Mubadalah.id – Dalam relasi rumah tangga yang adil gender, tak ada satu pihak pun yang diposisikan sebagai pelayan bagi yang lain. Rumah tangga bukanlah sistem majikan-pembantu, di mana istri selalu dituntut melayani, sementara suami merasa berhak menuntut tanpa memberi timbal balik. Pola relasi semacam ini tidak hanya tidak adil, tetapi juga bertentangan dengan prinsip dasar ajaran Islam.
Salah satu area penting yang sering terjadi ketimpangan ini adalah dalam hubungan intim. Tidak sedikit perempuan yang berada dalam posisi sebagai pihak yang wajib melayani. Istri harus memberi kepuasan, kapan pun dan di mana pun, meski sedang kelelahan, sakit, atau tidak menginginkannya. Sebaliknya, kebutuhan dan kerelaannya sering kali suami abaikan.
Padahal, al-Qur’an sendiri menjunjung tinggi prinsip timbal balik dalam relasi suami-istri. Firman Allah dalam QS. Al-Baqarah (2:187) menyebutkan: “Hunna libāsun lakum wa antum libāsun lahunna” — “Mereka (para istri) adalah pakaian bagi kalian, dan kalian pun adalah pakaian bagi mereka.”
Ayat ini turun dalam konteks hubungan intim, menegaskan bahwa relasi seksual dalam Islam bukanlah kewajiban sepihak, melainkan kebutuhan bersama yang harus saling memuaskan. Kepuasan yang hanya berpihak adalah bentuk egoisme yang tidak akan pernah menciptakan ketenteraman, apalagi kebahagiaan.
Pandangan Imam al-Ghazali
Imam al-Ghazali pun menyatakan bahwa sebagaimana istri memiliki kewajiban menyenangkan suami, suami pun memiliki kewajiban yang sama terhadap istri. Prinsip timbal balik ini harus menjadi pondasi relasi seksual dalam rumah tangga.
Sayangnya, sebagian orang memahami teks-teks agama secara literal dan lepas dari konteks.
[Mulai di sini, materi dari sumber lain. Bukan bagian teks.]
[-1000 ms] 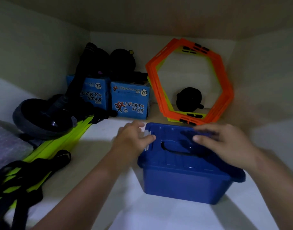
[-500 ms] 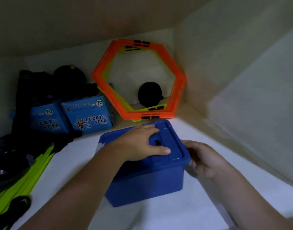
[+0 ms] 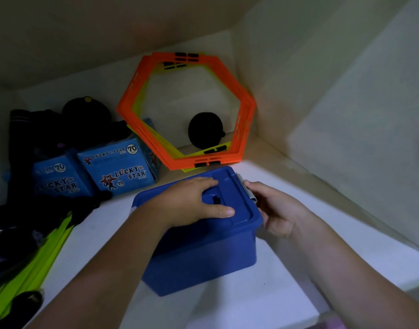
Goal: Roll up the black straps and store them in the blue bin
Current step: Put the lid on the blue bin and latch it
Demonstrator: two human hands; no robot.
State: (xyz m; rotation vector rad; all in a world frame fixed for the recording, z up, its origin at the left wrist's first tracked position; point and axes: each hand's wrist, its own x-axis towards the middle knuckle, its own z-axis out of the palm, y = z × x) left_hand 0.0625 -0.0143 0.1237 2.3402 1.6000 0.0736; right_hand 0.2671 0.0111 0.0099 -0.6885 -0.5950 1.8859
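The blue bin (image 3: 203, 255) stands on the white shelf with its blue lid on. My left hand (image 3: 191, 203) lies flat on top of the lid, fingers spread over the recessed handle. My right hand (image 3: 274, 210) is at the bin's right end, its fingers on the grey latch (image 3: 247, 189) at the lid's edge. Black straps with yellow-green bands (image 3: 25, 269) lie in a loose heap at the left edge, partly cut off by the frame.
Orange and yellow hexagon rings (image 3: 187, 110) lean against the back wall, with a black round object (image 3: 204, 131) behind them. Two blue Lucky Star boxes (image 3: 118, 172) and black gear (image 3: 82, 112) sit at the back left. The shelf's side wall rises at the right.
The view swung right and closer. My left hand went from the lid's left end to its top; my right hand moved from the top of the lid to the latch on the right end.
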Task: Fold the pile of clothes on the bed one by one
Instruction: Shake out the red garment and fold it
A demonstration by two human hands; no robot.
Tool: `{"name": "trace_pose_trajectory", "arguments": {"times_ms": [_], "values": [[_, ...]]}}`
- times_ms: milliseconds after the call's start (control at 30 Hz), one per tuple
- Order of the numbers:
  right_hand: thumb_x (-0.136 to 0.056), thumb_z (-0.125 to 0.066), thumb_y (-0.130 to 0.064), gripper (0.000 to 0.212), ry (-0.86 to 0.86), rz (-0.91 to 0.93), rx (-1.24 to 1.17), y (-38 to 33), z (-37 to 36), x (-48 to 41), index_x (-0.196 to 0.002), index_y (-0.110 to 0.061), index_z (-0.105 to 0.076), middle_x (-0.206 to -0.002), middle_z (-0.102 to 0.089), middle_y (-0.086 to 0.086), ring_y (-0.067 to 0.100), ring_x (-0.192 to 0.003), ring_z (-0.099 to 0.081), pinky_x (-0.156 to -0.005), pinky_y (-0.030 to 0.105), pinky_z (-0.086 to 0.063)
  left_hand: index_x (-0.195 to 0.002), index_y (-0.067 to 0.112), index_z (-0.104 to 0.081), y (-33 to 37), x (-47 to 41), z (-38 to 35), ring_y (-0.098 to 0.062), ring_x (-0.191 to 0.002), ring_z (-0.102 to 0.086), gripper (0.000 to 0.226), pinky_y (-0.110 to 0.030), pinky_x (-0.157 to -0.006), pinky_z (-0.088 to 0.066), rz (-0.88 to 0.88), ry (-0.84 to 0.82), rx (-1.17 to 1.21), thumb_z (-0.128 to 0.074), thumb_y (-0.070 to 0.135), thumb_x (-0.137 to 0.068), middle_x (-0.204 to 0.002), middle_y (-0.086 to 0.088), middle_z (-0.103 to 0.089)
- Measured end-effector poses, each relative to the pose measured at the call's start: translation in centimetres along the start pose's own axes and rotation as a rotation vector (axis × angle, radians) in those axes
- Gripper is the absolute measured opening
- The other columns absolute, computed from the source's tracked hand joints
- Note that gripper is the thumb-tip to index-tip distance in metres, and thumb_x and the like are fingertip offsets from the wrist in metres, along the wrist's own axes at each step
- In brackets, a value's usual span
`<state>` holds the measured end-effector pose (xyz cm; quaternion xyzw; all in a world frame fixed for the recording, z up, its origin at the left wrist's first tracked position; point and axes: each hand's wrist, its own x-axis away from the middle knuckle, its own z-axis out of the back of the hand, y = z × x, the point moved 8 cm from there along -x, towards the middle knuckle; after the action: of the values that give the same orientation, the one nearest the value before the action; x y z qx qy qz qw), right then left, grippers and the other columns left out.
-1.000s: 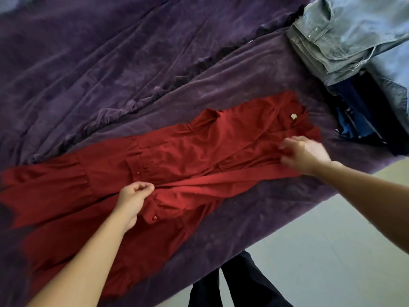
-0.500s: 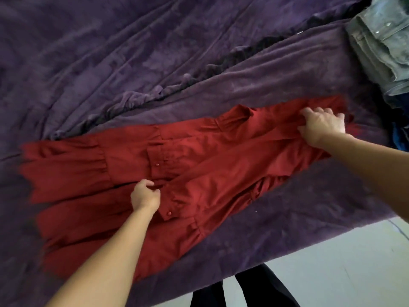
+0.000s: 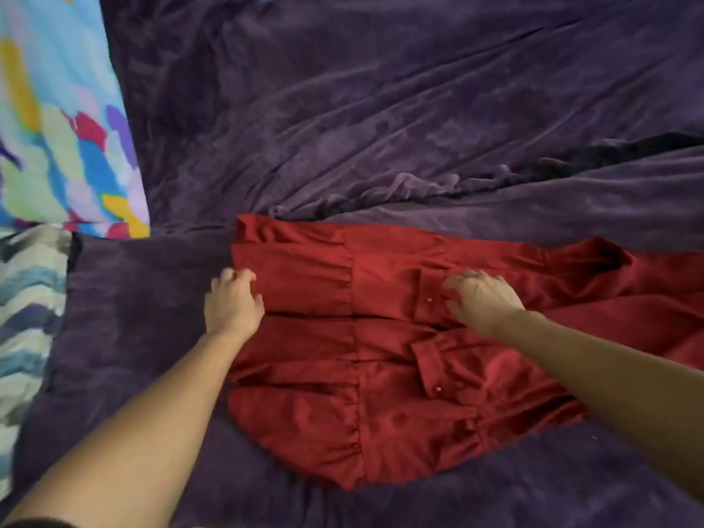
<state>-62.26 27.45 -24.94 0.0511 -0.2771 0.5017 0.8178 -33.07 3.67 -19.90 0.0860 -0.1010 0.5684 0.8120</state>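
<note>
Here, the left hand point(image 3: 233, 300) pinches the gathered hem of the red dress point(image 3: 381, 413); the right hand point(image 3: 480, 299) presses flat-fingered.

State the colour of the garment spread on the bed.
Deep red; the dress shows best in the head view.

My bed point(image 3: 381, 108) is spread with rumpled purple velvet. A red dress point(image 3: 343, 413) lies on it before me, a bright pillow point(image 3: 57, 127) and a wavy-striped cushion point(image 3: 26, 318) at my left.
</note>
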Motion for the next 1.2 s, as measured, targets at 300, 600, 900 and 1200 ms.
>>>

Misalnya, hadits riwayat Abu Hurairah yang menyebut bahwa istri yang menolak ajakan suami untuk berhubungan intim akan dilaknat malaikat hingga pagi hari (HR. Bukhari, No. 4697).
Hadits ini tidak bisa dipahami secara kaku. Penolakan istri sering kali dilandasi alasan kuat yaitu bisa jadi kelelahan, kondisi fisik, bahkan potensi pencederaan. Tidak adil bila kemudian ia dianggap berdosa hanya karena menjaga dirinya sendiri.
Dr. Faqihuddin Abdul Kodir dalam bukunya Pertautan Teks dan Konteks dalam Muamalah menegaskan pentingnya membaca teks keagamaan dalam konteks nilai-nilai keadilan dan kemanusiaan. Pelayanan seksual harus bersifat timbal balik, yaitu melakukannya dengan saling pengertian, tanpa paksaan, apalagi kekerasan. Inilah spirit Islam rahmatan lil alamin yang seharusnya menjadi ruh dalam setiap rumah tangga. []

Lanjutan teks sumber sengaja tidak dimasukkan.